Some things won’t change overnight. The compile-time overhead of heavy reflection is real. Enumerating members of a large class hierarchy in a widely-included header will add build time, and the Bloomberg implementation shows that the overhead is manageable but not free. Build time is already a perennial complaint in large C++ codebases.

The code injection portion of the story is still in flux. std::meta::define_class and the ability to programmatically inject new members were part of some P2996 revisions but deferred in others; that part of the feature may land in C++29 rather than C++26.

Access control is also exactly what you’d expect: you can reflect public members from anywhere, but reflecting private members requires being in a privileged context (inside the class, or in a consteval friend).
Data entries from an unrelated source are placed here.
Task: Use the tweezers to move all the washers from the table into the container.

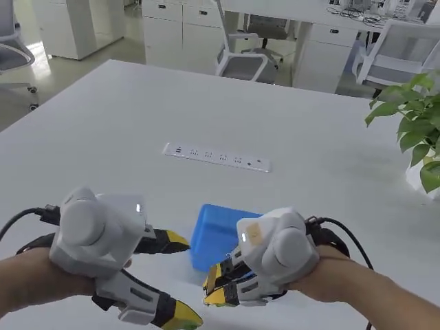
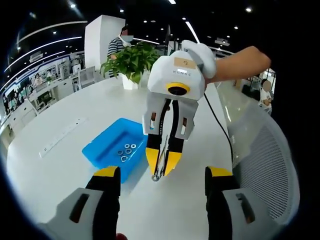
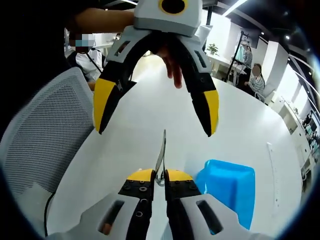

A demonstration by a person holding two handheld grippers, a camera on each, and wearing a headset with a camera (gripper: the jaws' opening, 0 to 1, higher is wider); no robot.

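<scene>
Right gripper clenched on the tweezers, tips angled down at the table just beside the blue container — container at its 12 o'clock in the head view. Left gripper released, jaws spread wide, gripping nothing — several washers lie inside the container.

One left gripper, one right gripper, one tweezers, one container, one power strip
</scene>
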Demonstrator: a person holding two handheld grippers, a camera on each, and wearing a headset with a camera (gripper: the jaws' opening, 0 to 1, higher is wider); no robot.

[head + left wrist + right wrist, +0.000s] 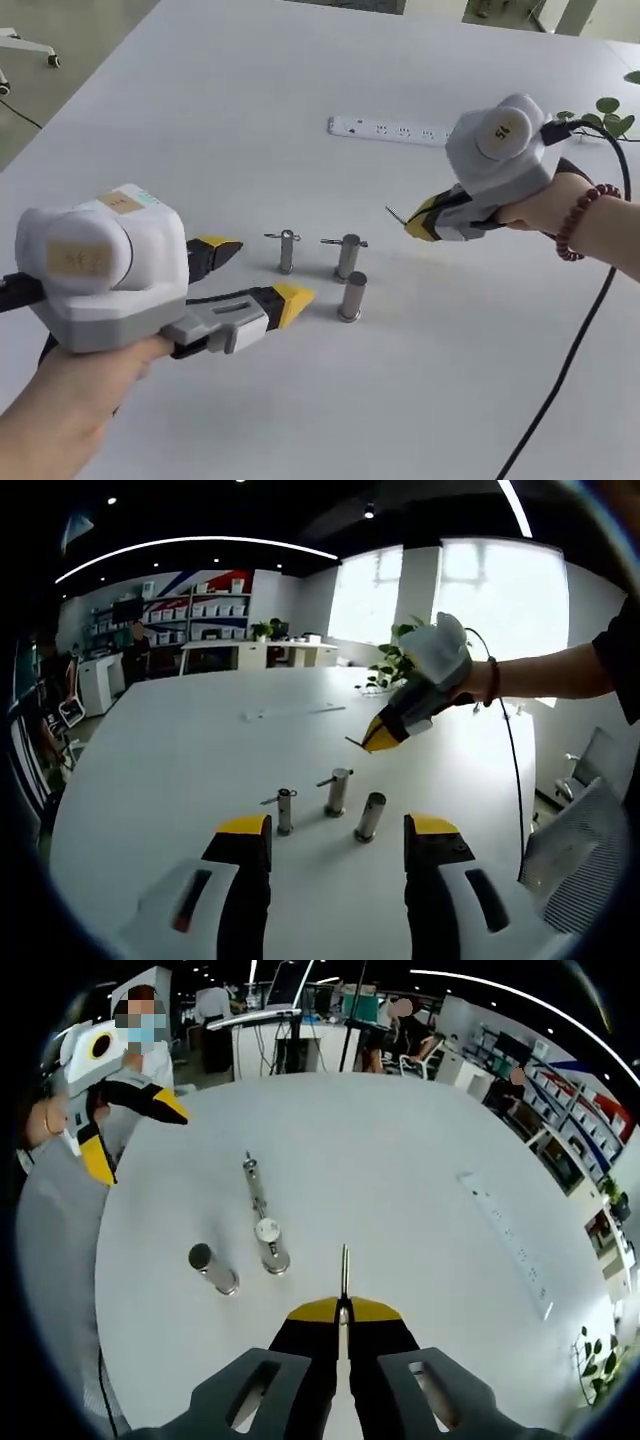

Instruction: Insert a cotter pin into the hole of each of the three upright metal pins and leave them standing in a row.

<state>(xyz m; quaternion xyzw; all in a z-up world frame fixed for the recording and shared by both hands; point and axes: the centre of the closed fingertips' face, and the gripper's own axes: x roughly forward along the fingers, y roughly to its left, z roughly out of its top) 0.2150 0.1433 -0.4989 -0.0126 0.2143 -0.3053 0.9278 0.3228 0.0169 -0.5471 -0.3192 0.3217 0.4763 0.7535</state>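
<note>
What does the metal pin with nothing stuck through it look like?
The bare metal pin is a short, shiny grey cylinder with what looks like a slightly wider foot. It stands upright on the white table, a little apart from the two other metal pins, in front of them in the head view. Only the table touches it.

Metal pins (347,257) and cotter pin (343,1270) silver-grey; counter (200,120) plain white; left gripper (265,268) and right gripper (415,228) pale grey, black jaws tipped yellow.
</note>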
This is correct behavior, but it means a generic serializer can only see what the type exposes publicly, the same as any other code.

None of these are reasons to be less interested. The core capability is here. The enum hack is over. The struct annotation macros can retire. Twenty-plus years of workarounds for a single missing feature is a long time, and C++ is finally done making us compensate for it.